The OIG also noted that compensation paid to investigators was fair market value, thus not designed to induce physicians to use the System, and that overutilization would not be a problem because of the small number of subjects, the requirement that investigators follow the study protocol, and the oversight of an IRB.
This Advisory Opinion addresses the infrequent situation where a study has been approved by CMS for coverage under CED. However, it contains certain considerations that may have wider applicability. Device and drug manufacturers conducting blinded non-inferiority studies comparing an investigational product to an approved, marketed product sometimes face the predicament described in this Advisory Opinion. The marketed comparator product may be covered by third party payors, but the associated copayments may be sufficient to cause lower-income patients to drop-out or fail to enroll in the first place, and may also undermine the blind by making patients aware that they are in the comparator arm. One solution is for the sponsor to provide the comparator product to subjects at no charge, but it is sometimes not possible for the sponsor to obtain the product, or, even it is possible, purchasing it and providing it to subjects might be cost-prohibitive, depending on the product and the size of the study.
Although CMS’s approval of the study in the Advisory Opinion was clearly an important factor to the OIG, it was not the only one. The OIG also recognized that the subsidies were necessary both to encourage patients to enroll and remain in the study regardless of their income, and to maintain the blind.

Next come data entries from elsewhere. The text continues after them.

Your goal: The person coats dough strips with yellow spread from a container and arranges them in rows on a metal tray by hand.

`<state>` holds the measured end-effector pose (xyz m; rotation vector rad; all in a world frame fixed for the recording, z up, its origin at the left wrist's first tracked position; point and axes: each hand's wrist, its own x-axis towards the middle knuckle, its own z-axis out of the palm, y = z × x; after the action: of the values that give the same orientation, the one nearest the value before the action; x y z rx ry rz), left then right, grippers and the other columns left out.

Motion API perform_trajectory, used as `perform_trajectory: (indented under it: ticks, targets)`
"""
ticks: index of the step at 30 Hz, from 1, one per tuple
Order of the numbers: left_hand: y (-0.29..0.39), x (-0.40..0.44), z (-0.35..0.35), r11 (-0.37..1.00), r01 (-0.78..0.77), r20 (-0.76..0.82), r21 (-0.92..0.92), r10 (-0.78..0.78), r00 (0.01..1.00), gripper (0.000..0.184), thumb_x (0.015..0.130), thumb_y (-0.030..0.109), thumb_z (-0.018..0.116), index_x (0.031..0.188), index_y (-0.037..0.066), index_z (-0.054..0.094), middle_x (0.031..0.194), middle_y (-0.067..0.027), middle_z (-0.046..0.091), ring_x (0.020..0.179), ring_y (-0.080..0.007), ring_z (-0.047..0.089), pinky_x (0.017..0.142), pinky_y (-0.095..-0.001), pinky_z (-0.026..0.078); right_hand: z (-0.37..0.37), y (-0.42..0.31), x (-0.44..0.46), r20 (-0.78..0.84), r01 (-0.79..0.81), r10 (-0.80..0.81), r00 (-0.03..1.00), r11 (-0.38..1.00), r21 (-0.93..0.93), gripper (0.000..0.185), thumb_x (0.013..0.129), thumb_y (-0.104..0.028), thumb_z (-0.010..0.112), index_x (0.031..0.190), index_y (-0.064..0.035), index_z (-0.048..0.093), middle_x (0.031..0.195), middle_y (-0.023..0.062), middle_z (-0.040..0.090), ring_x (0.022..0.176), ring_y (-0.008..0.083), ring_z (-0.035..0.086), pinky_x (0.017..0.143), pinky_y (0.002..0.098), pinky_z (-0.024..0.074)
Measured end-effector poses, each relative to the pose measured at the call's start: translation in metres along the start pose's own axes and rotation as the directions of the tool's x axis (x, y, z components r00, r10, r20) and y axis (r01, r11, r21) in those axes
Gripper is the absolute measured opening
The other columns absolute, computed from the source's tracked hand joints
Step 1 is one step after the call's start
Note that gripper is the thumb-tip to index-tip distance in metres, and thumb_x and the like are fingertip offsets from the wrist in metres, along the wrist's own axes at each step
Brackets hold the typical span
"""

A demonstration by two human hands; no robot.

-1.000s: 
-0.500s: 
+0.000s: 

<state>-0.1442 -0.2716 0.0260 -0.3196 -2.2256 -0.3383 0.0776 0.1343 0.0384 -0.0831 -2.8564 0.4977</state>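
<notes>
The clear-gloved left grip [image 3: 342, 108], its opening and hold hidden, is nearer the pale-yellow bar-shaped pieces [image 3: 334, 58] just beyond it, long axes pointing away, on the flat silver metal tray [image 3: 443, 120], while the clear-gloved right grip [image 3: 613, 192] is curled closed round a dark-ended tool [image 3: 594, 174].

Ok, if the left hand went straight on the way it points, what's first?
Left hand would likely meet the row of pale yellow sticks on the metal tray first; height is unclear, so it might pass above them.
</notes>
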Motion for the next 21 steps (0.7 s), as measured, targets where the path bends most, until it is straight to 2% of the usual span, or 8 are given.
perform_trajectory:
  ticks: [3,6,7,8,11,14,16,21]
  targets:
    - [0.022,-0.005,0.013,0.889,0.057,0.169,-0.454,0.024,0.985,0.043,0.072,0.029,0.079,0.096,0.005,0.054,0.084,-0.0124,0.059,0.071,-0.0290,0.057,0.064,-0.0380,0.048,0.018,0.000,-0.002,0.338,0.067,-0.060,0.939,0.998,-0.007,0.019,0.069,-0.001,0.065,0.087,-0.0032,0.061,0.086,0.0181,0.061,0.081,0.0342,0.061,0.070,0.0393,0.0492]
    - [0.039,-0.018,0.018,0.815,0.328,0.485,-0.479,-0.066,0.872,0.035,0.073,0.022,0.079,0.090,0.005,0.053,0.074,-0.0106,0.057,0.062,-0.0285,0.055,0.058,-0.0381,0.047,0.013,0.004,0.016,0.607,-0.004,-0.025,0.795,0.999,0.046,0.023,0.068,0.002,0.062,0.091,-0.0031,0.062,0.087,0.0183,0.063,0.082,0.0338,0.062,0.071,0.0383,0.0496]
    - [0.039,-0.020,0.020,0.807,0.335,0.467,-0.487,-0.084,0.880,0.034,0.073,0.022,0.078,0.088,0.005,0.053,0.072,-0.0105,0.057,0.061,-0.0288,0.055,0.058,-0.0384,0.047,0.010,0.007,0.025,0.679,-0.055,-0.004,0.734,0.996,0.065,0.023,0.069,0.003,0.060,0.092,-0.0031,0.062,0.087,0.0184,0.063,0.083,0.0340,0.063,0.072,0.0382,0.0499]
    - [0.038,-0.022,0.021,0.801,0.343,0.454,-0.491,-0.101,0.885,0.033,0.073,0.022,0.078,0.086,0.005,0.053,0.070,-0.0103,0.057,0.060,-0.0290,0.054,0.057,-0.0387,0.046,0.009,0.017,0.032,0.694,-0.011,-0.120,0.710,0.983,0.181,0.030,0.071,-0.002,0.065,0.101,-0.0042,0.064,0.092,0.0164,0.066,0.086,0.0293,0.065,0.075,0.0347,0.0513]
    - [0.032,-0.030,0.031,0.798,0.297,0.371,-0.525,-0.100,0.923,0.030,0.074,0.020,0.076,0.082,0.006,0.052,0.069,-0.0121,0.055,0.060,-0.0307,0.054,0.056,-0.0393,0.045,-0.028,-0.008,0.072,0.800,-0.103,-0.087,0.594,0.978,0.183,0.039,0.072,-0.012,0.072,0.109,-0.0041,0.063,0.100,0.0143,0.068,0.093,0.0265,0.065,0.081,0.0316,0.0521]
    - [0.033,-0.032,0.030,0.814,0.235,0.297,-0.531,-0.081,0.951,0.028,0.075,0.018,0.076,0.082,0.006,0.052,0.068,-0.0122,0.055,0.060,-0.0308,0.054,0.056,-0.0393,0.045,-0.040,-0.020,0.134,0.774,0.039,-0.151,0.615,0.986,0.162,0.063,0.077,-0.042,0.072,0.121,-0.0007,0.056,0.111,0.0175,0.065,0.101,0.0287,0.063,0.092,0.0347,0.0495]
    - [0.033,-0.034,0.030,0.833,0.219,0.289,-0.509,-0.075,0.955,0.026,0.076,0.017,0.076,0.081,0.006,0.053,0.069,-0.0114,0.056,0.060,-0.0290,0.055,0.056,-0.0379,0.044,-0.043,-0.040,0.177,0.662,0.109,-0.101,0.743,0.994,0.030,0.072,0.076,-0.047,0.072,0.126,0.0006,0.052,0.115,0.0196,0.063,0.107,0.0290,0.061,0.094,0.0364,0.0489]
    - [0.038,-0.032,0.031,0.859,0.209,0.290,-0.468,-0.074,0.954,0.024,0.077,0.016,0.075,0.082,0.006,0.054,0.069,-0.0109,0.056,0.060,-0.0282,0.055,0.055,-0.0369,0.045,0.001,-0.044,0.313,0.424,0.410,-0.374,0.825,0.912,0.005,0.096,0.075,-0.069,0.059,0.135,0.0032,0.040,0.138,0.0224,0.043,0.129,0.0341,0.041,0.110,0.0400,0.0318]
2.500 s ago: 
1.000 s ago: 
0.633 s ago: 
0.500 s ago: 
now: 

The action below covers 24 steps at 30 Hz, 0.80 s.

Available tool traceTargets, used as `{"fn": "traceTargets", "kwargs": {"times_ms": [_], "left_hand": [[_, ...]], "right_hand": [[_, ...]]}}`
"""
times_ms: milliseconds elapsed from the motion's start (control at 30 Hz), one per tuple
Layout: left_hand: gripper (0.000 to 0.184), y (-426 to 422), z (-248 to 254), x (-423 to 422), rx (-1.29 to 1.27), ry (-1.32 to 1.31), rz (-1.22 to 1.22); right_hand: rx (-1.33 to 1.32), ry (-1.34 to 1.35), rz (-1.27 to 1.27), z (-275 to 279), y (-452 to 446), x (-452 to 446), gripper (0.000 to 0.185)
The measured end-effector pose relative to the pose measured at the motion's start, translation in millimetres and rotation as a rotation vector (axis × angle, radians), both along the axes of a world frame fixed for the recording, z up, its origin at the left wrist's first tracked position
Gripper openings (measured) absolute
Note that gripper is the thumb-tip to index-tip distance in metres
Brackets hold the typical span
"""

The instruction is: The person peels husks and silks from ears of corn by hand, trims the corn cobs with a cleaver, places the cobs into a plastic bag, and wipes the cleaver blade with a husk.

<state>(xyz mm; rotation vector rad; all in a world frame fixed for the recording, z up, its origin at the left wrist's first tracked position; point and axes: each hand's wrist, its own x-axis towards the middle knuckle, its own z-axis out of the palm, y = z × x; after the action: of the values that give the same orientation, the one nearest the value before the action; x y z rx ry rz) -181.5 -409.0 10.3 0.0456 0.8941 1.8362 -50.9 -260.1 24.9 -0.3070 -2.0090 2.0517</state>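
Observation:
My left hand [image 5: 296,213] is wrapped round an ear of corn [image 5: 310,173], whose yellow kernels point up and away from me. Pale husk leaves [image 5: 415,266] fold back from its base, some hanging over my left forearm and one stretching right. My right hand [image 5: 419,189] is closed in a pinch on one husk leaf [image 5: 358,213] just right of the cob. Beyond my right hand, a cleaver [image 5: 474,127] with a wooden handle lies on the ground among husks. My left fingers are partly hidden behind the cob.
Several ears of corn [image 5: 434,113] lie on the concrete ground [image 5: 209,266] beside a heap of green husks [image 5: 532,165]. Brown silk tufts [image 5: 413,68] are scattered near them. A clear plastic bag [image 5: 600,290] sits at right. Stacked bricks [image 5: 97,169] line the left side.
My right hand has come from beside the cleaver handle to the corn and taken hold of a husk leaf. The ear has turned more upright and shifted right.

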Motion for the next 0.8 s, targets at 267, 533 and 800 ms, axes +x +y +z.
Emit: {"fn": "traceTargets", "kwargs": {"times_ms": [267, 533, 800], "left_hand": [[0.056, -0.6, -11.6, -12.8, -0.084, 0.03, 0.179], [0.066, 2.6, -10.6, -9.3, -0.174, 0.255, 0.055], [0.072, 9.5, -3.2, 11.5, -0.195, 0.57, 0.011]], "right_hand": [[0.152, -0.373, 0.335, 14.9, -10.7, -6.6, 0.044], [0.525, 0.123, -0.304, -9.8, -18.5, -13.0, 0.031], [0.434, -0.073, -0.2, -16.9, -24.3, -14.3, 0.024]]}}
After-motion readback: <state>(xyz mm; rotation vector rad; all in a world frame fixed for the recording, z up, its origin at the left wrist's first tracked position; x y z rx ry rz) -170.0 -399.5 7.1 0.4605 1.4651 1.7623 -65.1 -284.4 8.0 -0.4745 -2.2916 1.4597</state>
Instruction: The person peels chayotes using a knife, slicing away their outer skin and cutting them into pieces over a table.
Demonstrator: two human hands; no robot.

This is not the first Advisory Opinion to recognize this problem. See, e.g., Advisory Opinions 00-05 (“waiving copayments is a reasonable means of enhancing patient compliance with study requirements and retaining patients for the entire study period. Waiving copayments will also ensure that economically disadvantaged patients are not precluded from the study”) and Advisory Opinion 98-06. Although it is somewhat perilous to extrapolate OIG conclusions in one Advisory Opinions to different situations, we would hope that the OIG would take a similar view of copay subsidies in other types of well designed non-inferiority studies where they are intended to ensure the integrity of the clinical trial, and not intended as inducements to purchase or prescribe products.